Ik ben goed genoeg verzekerd om de dood te mogen ontkennen.
In mijn leven was ik vijf keer bij een begrafenis aanwezig, en één keer bij een crematie.
Als ik sterf wil ik dat vrienden me begraven in het bos, maar dat mag niet. Ieder model over een voortbestaan na de dood, ook het boeddhistische concept reïncarnatie, gun ik de ander. Dan nog is een dode een dode.
Hoe naasten in overleg met betrokkene (testament) met zijn stoffelijk overschot omgaan, is in Nederland een bij wet geregelde zaak. Daar kan geen cultus of religieus concept tegenop.

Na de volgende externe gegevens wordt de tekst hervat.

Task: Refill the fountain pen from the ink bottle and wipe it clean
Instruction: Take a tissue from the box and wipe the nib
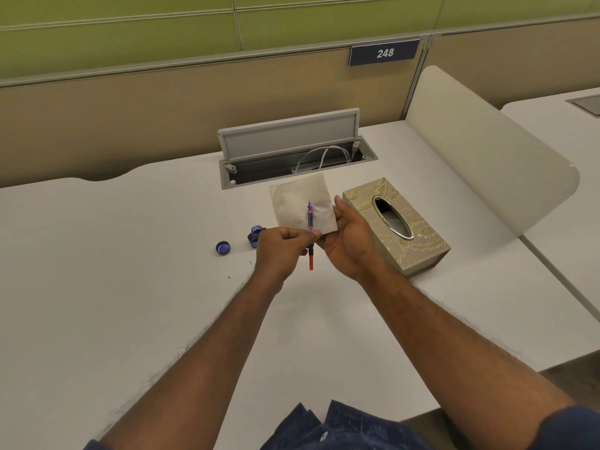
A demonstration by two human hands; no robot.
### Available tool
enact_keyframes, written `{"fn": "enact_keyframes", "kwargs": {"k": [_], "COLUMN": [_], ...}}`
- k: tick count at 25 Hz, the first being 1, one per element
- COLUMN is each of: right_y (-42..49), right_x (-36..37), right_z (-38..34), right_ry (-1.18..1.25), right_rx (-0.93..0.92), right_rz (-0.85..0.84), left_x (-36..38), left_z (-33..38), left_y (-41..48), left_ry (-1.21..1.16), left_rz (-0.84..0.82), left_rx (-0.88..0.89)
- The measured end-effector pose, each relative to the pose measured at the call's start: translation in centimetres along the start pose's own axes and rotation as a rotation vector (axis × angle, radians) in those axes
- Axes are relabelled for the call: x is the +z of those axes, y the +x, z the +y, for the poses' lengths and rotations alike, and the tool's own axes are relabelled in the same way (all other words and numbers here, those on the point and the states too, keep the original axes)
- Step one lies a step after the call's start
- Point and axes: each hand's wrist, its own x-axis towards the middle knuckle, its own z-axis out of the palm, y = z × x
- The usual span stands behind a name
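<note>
**Inked pen held against a tissue**

The pen [310, 228] stands almost upright above the desk [130, 271], its nib pointing up and away from the person. The upper part is a clear section showing blue-violet ink, and the nib is wet with the same colour, with a pinkish tinge at its base. Below the fingers the pen continues as a thin dark stem ending in a red piece.

The left hand [279, 251] is closed around the pen's middle, pinching it between thumb and fingers. The right hand [349, 237] is half open and holds a white tissue [300, 203] by its lower right corner, thumb on top, so that the sheet stands behind the nib. The tissue looks clean; whether the nib touches it cannot be told.

Just left of the left hand sits the open ink bottle [256, 236], partly hidden by the knuckles. Its cap [222, 247] lies near it, inside up and stained blue. A few small ink spots [250, 263] mark the desk nearby. A gold patterned tissue box [397, 225] rests just right of the right hand.
</note>
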Motion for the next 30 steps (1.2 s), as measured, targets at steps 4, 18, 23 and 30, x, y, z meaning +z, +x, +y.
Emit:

Een mening hebben over hoe mijn lichaam behandeld wordt na mijn overlijden is altijd prematuur: het moet nog gebeuren. Of, in mijn geval: volgens sommigen had het al gebeurd moeten zijn. Mijn artsen zijn anders.
Dat ik in dit land koste wat kost in leven wordt gehouden door medisch personeel dat een eed heeft gezworen, kan uit de hand lopen. De patiënt mag willen doodgaan. Euthanasie, bewust dodelijke doses pijnstilling of het omstreden versterven. De discussies woeden terecht door. In andere landen vinden ze ons al sinds de jaren ’70 een soort Sodom en Gomorra. Nog steeds is de Nederlandse euthanasiewet conservatieven over de hele wereld een doorn in het oig.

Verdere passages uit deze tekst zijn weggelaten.